8. Il résulte de tout ce qui précède que MM. A et D sont seulement fondés à demander la décharge partielle des cotisations de taxe foncière sur les propriétés bâties auxquelles ils ont été assujettis au titre de l’année 2023 à raison de l’immeuble sis 4, rue des Coutures à Deuil-la-Barre (95), en conséquence d’une réduction de 54 m² de la surface imposable.
Sur les frais du litige :
9. Dans les circonstances de l’espèce, il y a lieu de mettre à la charge de l’Etat au profit de MM. A et D une somme totale de 250 euros sur le fondement des dispositions de l’article L. 761-1 du code de justice administrative. Enfin, en l’absence de dépens, les conclusions présentées à ce titre ne peuvent qu’être rejetées.
D E C I D E :
Article 1er : Pour l’établissement de la taxe foncière sur les propriétés bâties de l’année 2023 afférente à l’immeuble sis 4, rue des Coutures à Deuil-la-Barre (95), la superficie réelle imposable est réduite de 54 m² correspondant à la surface de l’ancienne extension attenante à la maison d’habitation.
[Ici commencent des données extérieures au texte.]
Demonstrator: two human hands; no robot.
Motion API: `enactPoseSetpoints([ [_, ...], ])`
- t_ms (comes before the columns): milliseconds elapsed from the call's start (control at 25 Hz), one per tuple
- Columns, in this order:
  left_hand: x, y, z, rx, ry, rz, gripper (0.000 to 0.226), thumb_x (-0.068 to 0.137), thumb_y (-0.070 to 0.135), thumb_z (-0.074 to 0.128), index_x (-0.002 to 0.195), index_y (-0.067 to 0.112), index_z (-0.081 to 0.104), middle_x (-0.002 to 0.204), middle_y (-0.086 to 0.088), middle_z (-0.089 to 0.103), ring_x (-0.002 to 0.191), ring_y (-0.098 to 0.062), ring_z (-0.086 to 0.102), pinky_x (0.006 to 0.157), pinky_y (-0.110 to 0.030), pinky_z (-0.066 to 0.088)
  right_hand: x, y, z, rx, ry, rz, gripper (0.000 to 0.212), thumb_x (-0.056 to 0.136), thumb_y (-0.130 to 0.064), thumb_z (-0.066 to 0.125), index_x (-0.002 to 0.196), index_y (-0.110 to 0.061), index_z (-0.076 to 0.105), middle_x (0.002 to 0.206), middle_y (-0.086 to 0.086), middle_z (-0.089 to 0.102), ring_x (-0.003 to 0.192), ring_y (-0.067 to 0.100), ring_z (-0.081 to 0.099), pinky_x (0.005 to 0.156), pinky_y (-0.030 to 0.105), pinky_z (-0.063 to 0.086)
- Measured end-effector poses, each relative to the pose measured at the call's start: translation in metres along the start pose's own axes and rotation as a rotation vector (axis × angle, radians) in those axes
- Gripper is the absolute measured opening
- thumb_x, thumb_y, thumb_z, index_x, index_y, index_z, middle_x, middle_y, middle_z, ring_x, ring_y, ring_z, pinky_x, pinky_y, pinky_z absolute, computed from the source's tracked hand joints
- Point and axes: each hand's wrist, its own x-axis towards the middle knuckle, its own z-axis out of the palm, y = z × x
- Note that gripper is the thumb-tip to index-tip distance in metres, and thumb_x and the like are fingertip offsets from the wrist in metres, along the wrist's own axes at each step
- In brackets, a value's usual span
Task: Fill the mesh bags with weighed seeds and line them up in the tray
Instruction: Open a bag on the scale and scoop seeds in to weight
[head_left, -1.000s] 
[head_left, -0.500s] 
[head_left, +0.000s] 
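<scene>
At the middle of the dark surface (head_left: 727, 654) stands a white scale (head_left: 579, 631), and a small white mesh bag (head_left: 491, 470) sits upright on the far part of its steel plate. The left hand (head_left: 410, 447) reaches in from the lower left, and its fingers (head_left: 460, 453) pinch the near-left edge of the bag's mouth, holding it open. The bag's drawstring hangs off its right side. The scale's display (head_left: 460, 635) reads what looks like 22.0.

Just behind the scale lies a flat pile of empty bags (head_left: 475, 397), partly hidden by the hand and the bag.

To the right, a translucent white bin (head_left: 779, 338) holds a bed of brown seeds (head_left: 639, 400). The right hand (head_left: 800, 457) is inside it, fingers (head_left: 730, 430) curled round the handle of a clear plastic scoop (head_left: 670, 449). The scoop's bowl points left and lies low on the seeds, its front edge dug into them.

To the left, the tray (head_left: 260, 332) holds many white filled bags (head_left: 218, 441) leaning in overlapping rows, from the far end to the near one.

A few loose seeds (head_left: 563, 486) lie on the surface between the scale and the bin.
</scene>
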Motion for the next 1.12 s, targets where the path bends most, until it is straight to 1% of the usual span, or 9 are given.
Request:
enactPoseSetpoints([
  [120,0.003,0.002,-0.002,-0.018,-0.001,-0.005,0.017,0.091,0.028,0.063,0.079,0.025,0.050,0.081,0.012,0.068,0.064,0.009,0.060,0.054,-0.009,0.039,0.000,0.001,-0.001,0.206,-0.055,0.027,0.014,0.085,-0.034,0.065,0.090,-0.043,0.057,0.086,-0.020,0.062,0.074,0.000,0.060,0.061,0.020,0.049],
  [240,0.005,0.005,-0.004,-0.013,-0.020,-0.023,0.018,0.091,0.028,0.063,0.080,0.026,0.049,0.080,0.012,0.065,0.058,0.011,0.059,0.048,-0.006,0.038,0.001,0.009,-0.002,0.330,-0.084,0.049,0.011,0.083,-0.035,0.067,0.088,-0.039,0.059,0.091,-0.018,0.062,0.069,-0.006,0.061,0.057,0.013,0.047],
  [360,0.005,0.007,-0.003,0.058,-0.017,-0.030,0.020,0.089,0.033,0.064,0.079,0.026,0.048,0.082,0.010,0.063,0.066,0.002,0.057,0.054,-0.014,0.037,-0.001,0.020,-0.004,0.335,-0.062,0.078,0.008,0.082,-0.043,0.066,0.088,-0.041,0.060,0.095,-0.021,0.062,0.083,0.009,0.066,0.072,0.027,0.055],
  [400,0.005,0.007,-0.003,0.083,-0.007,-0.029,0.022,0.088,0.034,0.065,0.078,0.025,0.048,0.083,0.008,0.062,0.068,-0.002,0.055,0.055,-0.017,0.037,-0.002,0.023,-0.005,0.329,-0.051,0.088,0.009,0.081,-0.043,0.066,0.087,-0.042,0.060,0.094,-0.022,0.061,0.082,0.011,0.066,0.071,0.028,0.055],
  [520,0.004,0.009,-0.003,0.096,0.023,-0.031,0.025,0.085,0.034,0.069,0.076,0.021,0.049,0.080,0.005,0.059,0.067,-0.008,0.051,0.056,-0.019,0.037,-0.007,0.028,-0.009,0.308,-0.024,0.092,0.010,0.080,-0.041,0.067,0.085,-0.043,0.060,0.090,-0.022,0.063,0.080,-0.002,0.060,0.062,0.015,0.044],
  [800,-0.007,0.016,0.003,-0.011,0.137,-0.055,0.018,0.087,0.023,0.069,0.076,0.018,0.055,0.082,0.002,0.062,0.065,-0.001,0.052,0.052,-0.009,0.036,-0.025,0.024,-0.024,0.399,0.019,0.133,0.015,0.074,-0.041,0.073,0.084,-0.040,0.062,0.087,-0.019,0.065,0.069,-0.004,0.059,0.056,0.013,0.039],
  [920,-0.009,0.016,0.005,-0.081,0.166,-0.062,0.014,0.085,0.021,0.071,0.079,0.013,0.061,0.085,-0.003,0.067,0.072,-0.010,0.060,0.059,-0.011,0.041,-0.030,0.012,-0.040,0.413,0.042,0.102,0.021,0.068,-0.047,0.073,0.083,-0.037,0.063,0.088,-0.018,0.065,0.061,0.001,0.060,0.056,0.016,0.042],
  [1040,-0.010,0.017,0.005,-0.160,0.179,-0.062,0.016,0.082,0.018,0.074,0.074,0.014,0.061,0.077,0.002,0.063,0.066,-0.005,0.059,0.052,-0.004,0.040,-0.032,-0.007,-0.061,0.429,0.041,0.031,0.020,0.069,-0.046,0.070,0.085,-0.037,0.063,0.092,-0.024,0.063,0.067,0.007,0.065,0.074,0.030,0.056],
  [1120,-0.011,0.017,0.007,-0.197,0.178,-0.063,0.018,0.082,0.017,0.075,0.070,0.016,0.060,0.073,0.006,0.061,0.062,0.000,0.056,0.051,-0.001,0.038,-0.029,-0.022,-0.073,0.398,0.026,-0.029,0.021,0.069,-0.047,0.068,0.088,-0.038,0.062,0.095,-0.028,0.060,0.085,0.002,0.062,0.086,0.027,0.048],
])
Article 2 : MM. A et D sont déchargés des cotisations de la taxe foncière sur les propriétés bâties auxquels ils ont été assujettis au titre de l’année 2023 à raison du bien précité en conséquence de la réduction de base prononcée à l’article 1er.
Article 3 : L’Etat versera à MM. A et D une somme totale de 250 euros sur le fondement des dispositions de l’article L. 761-1 du code de justice administrative.
Article 4 : Le surplus des conclusions de la requête est rejeté.
Article 5 : Le présent jugement sera notifié à M. B A et M. C D et au directeur départemental des finances publiques du Val-d’Oise.
Rendu public par mise à disposition au greffe le 8 avril 2025.
Le magistrat désigné,
signé
C. HUON La greffière,
signé
A. TAINSA
La République mande et ordonne au ministre de l’économie, des finances et de la souveraineté industrielle et numérique en ce qui le concerne ou à tous commissaires de justice à ce requis en ce qui concerne les voies de droit commun contre les parties privées, de pourvoir à l’exécution de la présente décision.